In the age of empires, whenever a country occupied the land of another country, the people residing in those conquered lands were often treated justly with tolerance and righteousness. For this reason alone, the empire of Alexander the Great, the Roman Empire and the Ottoman Empire succeeded in ruling over a vast number of people from various races and religions.
The industrial revolution and the succeeding period of colonialization drastically changed the course of history. Up until the end of World War I, the world had fallen under the hegemony of Western colonial empires.
At the height of British rule, almost all countries in Asia and Africa, including the precious lands of the Ottoman Empire, were occupied by Western colonialism. Occupying our lands in the beginning of the 20th century, the colonial empire now aims at undermining Turkey's foundation, from religion and history to state and tradition, to stop it from reawakening and revitalizing itself.
Beginning with the Imperial Edict of Gülhane and culminating with the republic, radical policies of Westernization aimed to establish in Turkey a modern nation-state modeled after France and the United Kingdom.

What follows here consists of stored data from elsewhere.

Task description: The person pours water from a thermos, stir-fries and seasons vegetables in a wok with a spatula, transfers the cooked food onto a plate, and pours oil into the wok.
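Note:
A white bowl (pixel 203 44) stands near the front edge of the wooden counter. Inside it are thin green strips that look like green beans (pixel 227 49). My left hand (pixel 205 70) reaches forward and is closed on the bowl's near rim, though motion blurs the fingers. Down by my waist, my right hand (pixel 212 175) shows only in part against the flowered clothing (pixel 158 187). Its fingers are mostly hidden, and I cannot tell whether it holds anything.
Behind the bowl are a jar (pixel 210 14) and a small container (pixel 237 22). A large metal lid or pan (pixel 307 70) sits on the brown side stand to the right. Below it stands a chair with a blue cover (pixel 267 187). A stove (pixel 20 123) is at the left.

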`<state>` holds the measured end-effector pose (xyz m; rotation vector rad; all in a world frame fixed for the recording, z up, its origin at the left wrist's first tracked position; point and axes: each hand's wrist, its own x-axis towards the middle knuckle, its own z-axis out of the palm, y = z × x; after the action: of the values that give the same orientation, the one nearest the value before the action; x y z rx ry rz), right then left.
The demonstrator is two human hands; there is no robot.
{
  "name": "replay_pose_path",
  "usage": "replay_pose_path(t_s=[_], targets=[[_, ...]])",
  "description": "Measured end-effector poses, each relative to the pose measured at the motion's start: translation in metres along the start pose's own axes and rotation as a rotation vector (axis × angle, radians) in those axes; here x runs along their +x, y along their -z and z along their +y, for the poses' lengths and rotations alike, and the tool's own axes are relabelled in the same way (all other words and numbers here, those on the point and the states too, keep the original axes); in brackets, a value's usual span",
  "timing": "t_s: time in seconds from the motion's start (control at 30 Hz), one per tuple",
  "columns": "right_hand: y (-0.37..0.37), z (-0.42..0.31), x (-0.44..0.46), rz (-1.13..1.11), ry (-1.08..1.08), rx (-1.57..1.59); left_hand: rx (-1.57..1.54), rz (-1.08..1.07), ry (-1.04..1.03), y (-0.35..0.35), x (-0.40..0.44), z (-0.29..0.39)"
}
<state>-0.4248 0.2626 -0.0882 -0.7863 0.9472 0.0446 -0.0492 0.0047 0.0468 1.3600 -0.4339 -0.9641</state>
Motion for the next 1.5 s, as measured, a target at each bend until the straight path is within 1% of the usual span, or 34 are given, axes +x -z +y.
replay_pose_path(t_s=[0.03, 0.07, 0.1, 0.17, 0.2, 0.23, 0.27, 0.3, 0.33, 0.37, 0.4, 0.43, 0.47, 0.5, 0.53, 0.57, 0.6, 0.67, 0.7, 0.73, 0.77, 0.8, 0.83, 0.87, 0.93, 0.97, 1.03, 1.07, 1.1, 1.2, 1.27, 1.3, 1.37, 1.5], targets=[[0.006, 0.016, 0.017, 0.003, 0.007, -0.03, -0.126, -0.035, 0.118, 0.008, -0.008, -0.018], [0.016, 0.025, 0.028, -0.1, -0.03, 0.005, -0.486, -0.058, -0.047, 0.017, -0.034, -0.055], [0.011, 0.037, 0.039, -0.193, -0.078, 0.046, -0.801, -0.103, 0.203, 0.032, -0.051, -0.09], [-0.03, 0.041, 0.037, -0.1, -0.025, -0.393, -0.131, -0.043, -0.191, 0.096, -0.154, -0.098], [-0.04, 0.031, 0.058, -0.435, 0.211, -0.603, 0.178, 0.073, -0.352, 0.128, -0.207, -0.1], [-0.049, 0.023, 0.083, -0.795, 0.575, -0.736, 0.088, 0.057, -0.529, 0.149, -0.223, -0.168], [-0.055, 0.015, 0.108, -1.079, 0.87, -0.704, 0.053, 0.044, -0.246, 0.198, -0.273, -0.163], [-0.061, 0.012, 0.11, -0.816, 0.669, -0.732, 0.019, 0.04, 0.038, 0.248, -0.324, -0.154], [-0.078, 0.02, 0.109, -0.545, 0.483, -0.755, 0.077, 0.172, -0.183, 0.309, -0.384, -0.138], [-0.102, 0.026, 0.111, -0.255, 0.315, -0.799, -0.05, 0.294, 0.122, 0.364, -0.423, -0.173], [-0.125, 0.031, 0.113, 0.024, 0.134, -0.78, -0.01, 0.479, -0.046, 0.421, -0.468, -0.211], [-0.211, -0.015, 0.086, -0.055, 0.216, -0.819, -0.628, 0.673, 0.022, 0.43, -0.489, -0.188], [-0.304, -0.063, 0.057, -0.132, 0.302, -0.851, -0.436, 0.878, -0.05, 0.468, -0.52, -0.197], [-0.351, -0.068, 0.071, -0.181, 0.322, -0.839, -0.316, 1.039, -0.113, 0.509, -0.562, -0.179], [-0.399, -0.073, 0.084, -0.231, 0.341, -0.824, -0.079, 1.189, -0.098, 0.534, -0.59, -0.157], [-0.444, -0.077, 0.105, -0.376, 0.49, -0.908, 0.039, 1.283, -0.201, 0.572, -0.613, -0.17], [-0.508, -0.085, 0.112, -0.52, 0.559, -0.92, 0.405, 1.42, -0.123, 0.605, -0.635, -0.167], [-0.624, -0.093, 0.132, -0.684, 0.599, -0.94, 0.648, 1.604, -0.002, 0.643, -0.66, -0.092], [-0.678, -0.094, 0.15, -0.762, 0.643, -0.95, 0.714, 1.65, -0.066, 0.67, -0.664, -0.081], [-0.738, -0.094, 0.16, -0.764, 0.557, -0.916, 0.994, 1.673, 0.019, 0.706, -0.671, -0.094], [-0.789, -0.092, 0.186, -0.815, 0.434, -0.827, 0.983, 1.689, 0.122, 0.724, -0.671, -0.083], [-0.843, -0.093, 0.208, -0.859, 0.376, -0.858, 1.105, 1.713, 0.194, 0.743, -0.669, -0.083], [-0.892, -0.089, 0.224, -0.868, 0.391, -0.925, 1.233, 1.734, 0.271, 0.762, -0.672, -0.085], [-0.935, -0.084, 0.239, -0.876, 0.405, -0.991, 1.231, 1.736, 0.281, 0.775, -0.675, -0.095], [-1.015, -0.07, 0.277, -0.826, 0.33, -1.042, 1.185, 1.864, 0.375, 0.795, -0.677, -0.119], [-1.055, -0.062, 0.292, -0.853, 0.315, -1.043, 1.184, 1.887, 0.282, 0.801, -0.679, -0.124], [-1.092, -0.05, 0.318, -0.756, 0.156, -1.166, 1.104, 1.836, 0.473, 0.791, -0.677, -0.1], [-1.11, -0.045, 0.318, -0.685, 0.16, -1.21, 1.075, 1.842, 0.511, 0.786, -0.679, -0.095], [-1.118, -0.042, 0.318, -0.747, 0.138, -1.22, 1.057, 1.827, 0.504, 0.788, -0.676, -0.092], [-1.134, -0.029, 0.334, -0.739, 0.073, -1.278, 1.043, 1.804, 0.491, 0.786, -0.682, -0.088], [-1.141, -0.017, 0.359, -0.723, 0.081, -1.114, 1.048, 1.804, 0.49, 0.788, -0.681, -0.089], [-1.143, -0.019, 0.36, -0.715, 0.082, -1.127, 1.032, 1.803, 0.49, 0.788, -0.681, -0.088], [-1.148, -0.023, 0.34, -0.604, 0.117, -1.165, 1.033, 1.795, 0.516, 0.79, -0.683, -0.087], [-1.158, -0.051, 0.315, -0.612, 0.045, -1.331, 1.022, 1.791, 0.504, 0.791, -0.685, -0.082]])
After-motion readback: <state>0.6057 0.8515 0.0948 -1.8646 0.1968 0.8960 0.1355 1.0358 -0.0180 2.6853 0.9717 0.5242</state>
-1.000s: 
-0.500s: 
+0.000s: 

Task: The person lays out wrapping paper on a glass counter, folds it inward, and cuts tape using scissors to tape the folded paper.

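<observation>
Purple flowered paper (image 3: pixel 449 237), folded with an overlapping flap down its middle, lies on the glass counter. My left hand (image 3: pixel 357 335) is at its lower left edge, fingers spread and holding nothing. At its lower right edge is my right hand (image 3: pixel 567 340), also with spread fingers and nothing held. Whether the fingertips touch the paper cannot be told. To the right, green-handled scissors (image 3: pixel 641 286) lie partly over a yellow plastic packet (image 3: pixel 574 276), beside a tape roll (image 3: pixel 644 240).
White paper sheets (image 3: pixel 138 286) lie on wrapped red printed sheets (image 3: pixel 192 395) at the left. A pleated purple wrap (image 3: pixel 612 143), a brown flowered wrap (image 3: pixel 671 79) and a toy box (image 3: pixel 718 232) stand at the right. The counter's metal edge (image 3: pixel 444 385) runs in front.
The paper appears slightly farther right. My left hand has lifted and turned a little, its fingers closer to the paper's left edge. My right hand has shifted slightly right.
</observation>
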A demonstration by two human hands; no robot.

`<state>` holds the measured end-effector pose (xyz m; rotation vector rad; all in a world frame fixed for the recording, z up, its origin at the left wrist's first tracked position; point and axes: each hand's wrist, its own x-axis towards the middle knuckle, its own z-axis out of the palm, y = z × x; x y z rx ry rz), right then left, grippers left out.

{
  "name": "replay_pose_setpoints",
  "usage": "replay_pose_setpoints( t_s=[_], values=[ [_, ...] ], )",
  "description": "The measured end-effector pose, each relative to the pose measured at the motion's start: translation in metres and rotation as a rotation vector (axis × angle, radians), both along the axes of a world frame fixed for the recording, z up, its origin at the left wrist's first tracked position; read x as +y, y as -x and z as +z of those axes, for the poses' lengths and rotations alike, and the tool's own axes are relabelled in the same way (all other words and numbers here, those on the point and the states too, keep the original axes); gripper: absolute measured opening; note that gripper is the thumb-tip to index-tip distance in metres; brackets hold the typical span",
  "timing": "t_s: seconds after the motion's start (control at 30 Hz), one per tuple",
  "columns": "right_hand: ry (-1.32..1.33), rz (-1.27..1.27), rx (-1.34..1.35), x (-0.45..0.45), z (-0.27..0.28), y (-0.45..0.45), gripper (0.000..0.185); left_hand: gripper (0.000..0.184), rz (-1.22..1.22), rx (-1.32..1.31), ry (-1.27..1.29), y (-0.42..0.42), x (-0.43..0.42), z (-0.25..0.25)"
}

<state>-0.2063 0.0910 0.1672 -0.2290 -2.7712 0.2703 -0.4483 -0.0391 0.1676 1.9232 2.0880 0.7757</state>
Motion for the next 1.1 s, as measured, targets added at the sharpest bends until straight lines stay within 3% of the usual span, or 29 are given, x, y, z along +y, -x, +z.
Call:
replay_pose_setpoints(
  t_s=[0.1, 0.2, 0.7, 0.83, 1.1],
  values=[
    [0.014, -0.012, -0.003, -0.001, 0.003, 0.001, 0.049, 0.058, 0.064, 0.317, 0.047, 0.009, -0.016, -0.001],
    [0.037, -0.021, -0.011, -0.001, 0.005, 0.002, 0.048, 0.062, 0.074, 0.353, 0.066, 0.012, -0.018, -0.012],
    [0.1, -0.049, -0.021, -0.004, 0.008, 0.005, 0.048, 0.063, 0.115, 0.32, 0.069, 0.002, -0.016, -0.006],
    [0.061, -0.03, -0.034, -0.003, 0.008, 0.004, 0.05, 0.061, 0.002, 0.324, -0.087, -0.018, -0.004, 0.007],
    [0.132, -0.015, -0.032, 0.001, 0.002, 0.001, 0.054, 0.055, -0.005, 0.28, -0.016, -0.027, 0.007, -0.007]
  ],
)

During the early Republican period, people were embittered by the Jacobin policies of one-party rule. When the Democrat Party (DP) came to power through Turkey's transition to a multiparty democracy, people at last found a channel for conveying their demands and resentment on the state level. Anxious about losing control of the country, Republican People's Party's (CHP) leader İsmet İnönü paved the way for the realization of the coup d'état of 1960 and the unlawful execution of Prime Minister Adnan Menderes.
In fact, after the end of World War II and by the beginning of the Cold War, Turkey had no other choice than to switch to a multiparty electoral system. The victors of World War II reshaped the constitutions of the countries on the defeated side. Although Turkey did not get involved in the war, the constitution of 1960 was designed within the framework of Turkey's membership in NATO. Openly Western-oriented, the so-called "second republic" was designed to be ruled by a Western-oriented civil and military bureaucratic tutelage. In the following decades, Turkey was governed through military interventions that were supported by the invisible hand of Western colonial powers.
After the military intervention of 1980, the civil and bureaucratic elite prioritized the concept of "stability." However, prioritizing development, openness and democratization rather than stability, then-President Turgut Özal was able to lay the foundation for a new Turkey. It seemed that the age of coup d'états was long gone.
When the Welfare Party (RP) rose to power in 1997, Turkey's long-standing but unspoken issues were brought to the table. Prime Minister Necmettin Erbakan emphasized the colonial character of the Western powers without sanctifying their hypocritical discourse on democracy. Using the Ottoman legacy as a guide, Erbakan strove to revitalize our collective conscious regarding Turkey's historical role. In his article "Islam and Science," he focused on the historical supremacy of Islamic civilization over Western civilization in terms of science. As an engineer, he encouraged the rise of innovation and technology, and Turkey's economy began to steadily grow. In addition, Erbakan also succeeded in reintroducing Turkey to the international arena as a regional power.
This progress did not befit a country designed by Western powers as a semi-colonized country. Their model of ruling Turkey through colonial representatives ended thanks to Erbakan's leadership.
Although the colonial military and civil bureaucratic elite succeeded in overthrowing the political power of the RP with a coup d'état on Feb. 28, 1997, a much stronger political power with a similar historical vision entered the stage in 2002 — the Justice and Development Party (AK Party) of President Recep Tayyip Erdoğan.